Where in the data does the word "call" appear? Find those lines and copy them.

*** Information given ***

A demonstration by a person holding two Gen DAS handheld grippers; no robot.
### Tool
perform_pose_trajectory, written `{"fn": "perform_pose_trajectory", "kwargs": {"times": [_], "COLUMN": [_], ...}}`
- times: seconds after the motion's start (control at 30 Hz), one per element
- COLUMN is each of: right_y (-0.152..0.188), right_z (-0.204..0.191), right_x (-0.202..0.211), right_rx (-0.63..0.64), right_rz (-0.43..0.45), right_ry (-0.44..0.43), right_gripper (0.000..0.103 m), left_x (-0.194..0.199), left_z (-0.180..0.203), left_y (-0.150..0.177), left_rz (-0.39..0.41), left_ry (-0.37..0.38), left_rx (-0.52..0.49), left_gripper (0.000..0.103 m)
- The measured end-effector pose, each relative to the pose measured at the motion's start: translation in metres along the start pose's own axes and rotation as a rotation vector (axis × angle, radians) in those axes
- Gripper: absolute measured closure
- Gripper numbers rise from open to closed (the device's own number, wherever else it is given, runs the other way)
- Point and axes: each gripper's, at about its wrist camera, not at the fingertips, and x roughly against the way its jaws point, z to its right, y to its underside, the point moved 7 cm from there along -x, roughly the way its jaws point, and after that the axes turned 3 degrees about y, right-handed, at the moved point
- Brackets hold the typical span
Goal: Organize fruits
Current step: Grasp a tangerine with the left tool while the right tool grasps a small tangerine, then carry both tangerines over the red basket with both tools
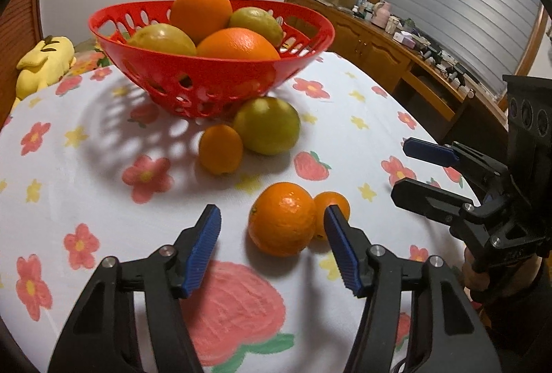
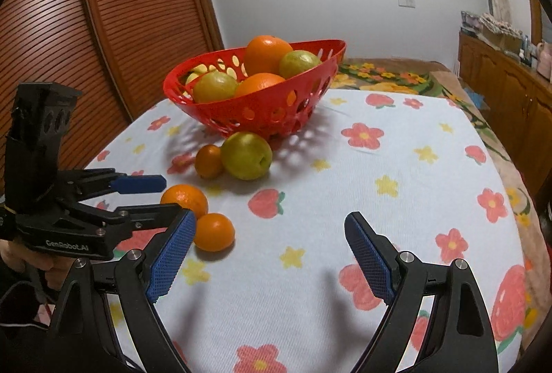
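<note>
A red perforated basket [image 1: 214, 80] [image 2: 262, 107] holds oranges and yellow-green fruits. On the flowered cloth in front of it lie a green fruit [image 1: 267, 124] [image 2: 245, 155] and a small orange [image 1: 220, 149] [image 2: 208, 161] side by side. Nearer lie a bigger orange [image 1: 281, 219] [image 2: 184, 199] touching a small orange [image 1: 331, 205] [image 2: 214, 232]. My left gripper [image 1: 272, 235] [image 2: 146, 197] is open, its jaws standing either side of the bigger orange without touching it. My right gripper [image 2: 269, 255] [image 1: 402, 166] is open and empty above the cloth.
A yellow plush toy [image 1: 41, 62] lies at the far left edge of the table. A wooden sideboard [image 1: 379, 45] with clutter runs along the right wall. A slatted wooden door [image 2: 86, 45] stands to the left.
</note>
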Motion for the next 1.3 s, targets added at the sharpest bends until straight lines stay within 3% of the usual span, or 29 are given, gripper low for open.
{"fn": "perform_pose_trajectory", "kwargs": {"times": [0.1,0.27,0.47,0.6,0.97,1.17,1.3], "right_y": [0.001,0.004,0.004,0.006,0.010,0.014,0.011], "right_z": [-0.001,-0.005,-0.020,-0.030,-0.047,-0.051,-0.049], "right_x": [-0.001,-0.007,-0.019,-0.028,-0.050,-0.059,-0.056], "right_rx": [0.001,0.006,0.031,0.052,0.088,0.128,0.134], "right_rz": [-0.003,-0.016,-0.048,-0.075,-0.154,-0.192,-0.184], "right_ry": [-0.004,-0.016,-0.069,-0.083,-0.098,-0.094,-0.099], "right_gripper": [0.013,0.014,0.032,0.037,0.040,0.065,0.068], "left_x": [-0.002,0.000,0.009,0.017,0.028,0.032,0.037], "left_z": [0.002,0.002,-0.007,-0.015,-0.023,-0.027,-0.030], "left_y": [0.001,0.002,0.001,0.001,-0.003,-0.004,-0.007], "left_rz": [0.003,0.011,0.029,0.047,0.072,0.073,0.087], "left_ry": [0.024,0.022,-0.007,-0.026,-0.044,-0.051,-0.058], "left_rx": [-0.007,-0.008,0.000,0.009,0.024,0.026,0.034], "left_gripper": [0.064,0.065,0.065,0.065,0.065,0.065,0.065]}}
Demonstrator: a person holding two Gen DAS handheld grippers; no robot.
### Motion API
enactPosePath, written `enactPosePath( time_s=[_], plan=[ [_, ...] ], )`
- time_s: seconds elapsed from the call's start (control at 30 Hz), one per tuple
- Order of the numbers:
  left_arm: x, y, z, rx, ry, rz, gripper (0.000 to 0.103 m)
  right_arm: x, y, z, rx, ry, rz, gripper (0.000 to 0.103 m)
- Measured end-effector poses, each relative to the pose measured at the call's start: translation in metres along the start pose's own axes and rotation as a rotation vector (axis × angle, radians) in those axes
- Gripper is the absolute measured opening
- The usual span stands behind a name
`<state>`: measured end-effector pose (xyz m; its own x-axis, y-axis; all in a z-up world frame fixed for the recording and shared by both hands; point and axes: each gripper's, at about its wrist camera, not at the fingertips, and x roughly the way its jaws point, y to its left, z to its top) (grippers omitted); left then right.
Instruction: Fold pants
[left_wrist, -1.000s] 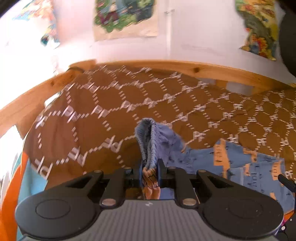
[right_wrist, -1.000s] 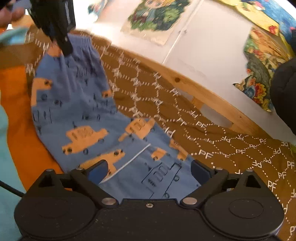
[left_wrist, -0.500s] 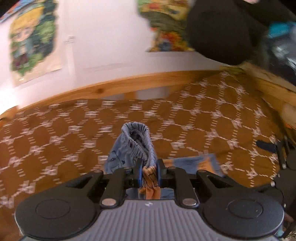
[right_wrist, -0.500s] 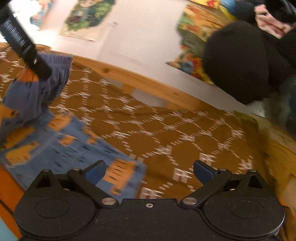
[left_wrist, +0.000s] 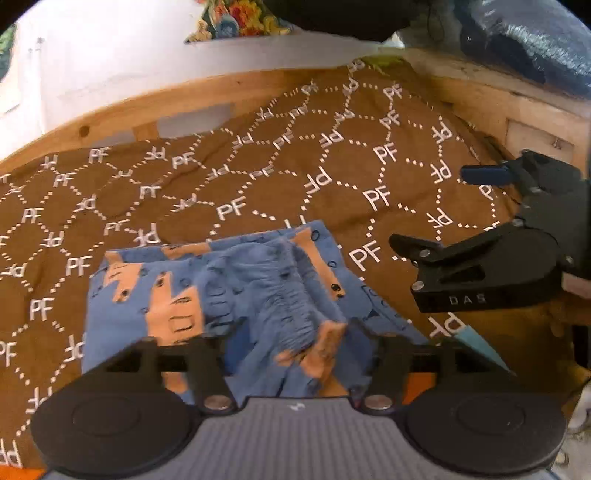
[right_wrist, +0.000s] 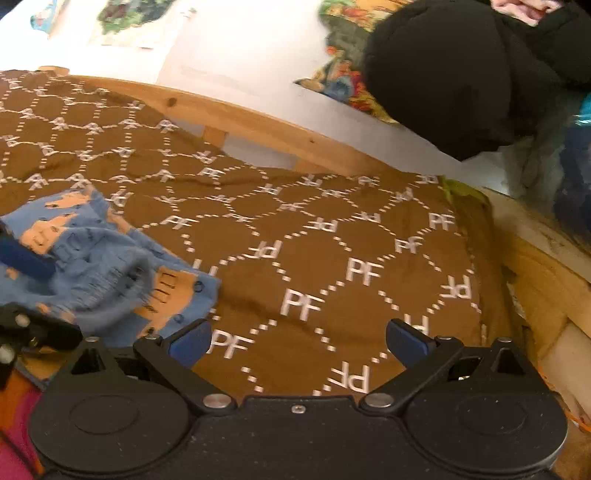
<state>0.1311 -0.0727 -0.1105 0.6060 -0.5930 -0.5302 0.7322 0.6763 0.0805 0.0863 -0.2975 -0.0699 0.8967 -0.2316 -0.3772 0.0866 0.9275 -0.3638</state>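
Pants (left_wrist: 258, 288) carried onto brown blanket (left_wrist: 258, 166), folded.

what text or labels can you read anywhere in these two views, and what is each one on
"PF": white letters repeated all over the brown bedspread, some mirrored or upside down.
"DAS": small letters on the side of the right hand-held gripper, seen from the left wrist view.
Pants: only orange vehicle pictures and line drawings, no readable words.
Wall posters: too blurred to read.
Small pale mark on the left hand-held gripper body: a logo, not legible.
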Motion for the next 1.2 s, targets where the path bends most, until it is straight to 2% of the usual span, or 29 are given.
enactPosePath(
  time_s=[0.1,0.2,0.3,0.37,0.4,0.43,0.5,0.6,0.63,0.7,0.73,0.77,0.97,1.2],
  plan=[
    [-0.013,0.006,-0.012,0.036,-0.01,0.029,0.066,-0.003,0.002,0.008,0.001,-0.03,0.107,0.101],
    [-0.008,0.009,-0.017,0.06,0.029,0.038,0.066,0.0,0.003,0.021,0.042,-0.026,0.295,0.099],
    [-0.007,0.011,-0.02,0.057,0.027,0.007,0.057,0.017,0.008,0.031,0.137,0.06,0.478,0.089],
    [-0.008,0.008,-0.021,0.076,0.016,-0.015,0.049,0.028,0.013,0.033,0.175,0.101,0.534,0.071],
    [-0.008,0.005,-0.022,0.093,0.013,-0.014,0.043,0.034,0.015,0.034,0.193,0.119,0.551,0.068],
    [-0.007,0.003,-0.023,0.106,0.012,-0.008,0.037,0.041,0.016,0.033,0.214,0.138,0.557,0.064],
    [-0.005,0.0,-0.025,0.12,0.014,-0.001,0.031,0.054,0.014,0.032,0.284,0.176,0.558,0.06],
    [-0.002,0.001,-0.026,0.107,0.015,-0.024,0.019,0.069,0.006,0.03,0.396,0.218,0.588,0.049],
    [-0.002,0.002,-0.026,0.099,0.014,-0.028,0.014,0.073,0.005,0.029,0.415,0.228,0.594,0.037],
    [-0.002,0.006,-0.026,0.077,0.011,-0.035,0.006,0.072,0.004,0.029,0.419,0.235,0.581,0.025],
    [-0.004,0.009,-0.026,0.057,0.008,-0.042,0.004,0.07,0.003,0.029,0.422,0.231,0.581,0.011],
    [-0.006,0.012,-0.024,0.038,0.005,-0.05,0.004,0.068,0.001,0.029,0.429,0.224,0.581,0.008],
    [-0.026,0.017,-0.011,-0.014,-0.042,-0.102,0.003,0.041,-0.013,0.038,0.457,0.169,0.557,0.007],
    [-0.021,0.004,-0.013,0.002,-0.038,-0.136,0.003,0.035,-0.022,0.04,0.409,0.21,0.501,0.007]
  ],
)
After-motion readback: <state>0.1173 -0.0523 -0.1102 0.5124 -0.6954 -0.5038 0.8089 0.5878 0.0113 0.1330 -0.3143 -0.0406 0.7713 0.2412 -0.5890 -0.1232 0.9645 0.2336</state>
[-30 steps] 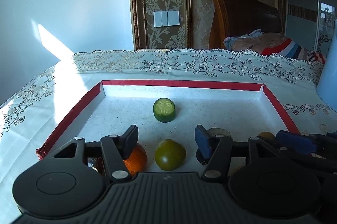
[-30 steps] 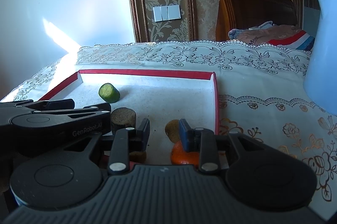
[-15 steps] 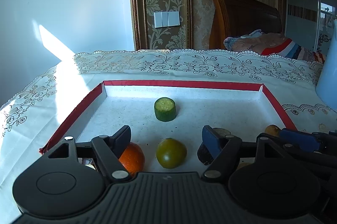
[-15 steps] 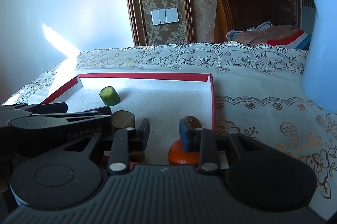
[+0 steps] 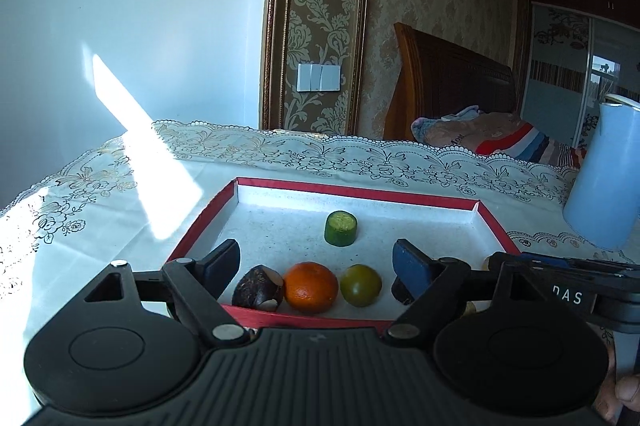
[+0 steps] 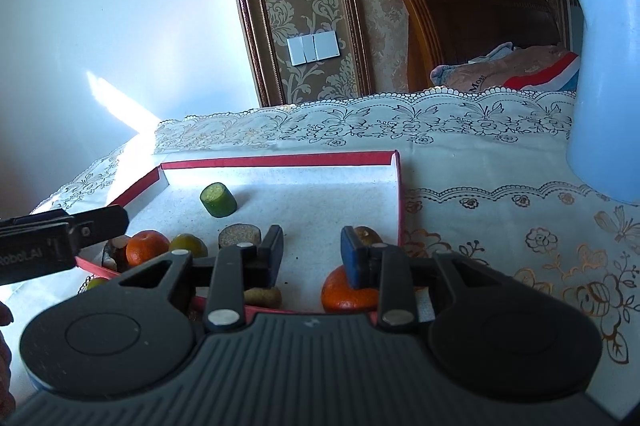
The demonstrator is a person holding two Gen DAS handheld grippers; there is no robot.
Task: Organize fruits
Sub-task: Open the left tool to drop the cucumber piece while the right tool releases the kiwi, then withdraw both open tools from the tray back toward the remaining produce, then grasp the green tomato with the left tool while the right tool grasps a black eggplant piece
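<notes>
Both grippers, left (image 5: pixel 316 264) and right (image 6: pixel 312 246), gape wide, empty. Tray (image 5: pixel 356 187) holds orange (image 5: pixel 311 286), green fruit (image 5: pixel 360 285), cucumber (image 5: pixel 341 228). Right finger (image 6: pixel 354 258) half-hides second orange (image 6: pixel 340 293); dark piece (image 5: pixel 259 288) unidentifiable.

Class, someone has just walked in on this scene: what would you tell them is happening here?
A person holding two handheld grippers is sorting fruit in a red-rimmed tray on a lace tablecloth. Both the left gripper and right gripper hover with jaws open, holding nothing. In the tray, a dark fruit, an orange and a green fruit sit in a row, with a cucumber piece behind.
</notes>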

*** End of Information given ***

> **Task answer**
- time_s: seconds elapsed from the call's start (control at 30 Hz), one per tuple
- Measured end-effector poses, each relative to the pose measured at the call's start: translation in metres along the start pose's own axes and rotation as a rotation vector (axis × angle, radians) in those axes

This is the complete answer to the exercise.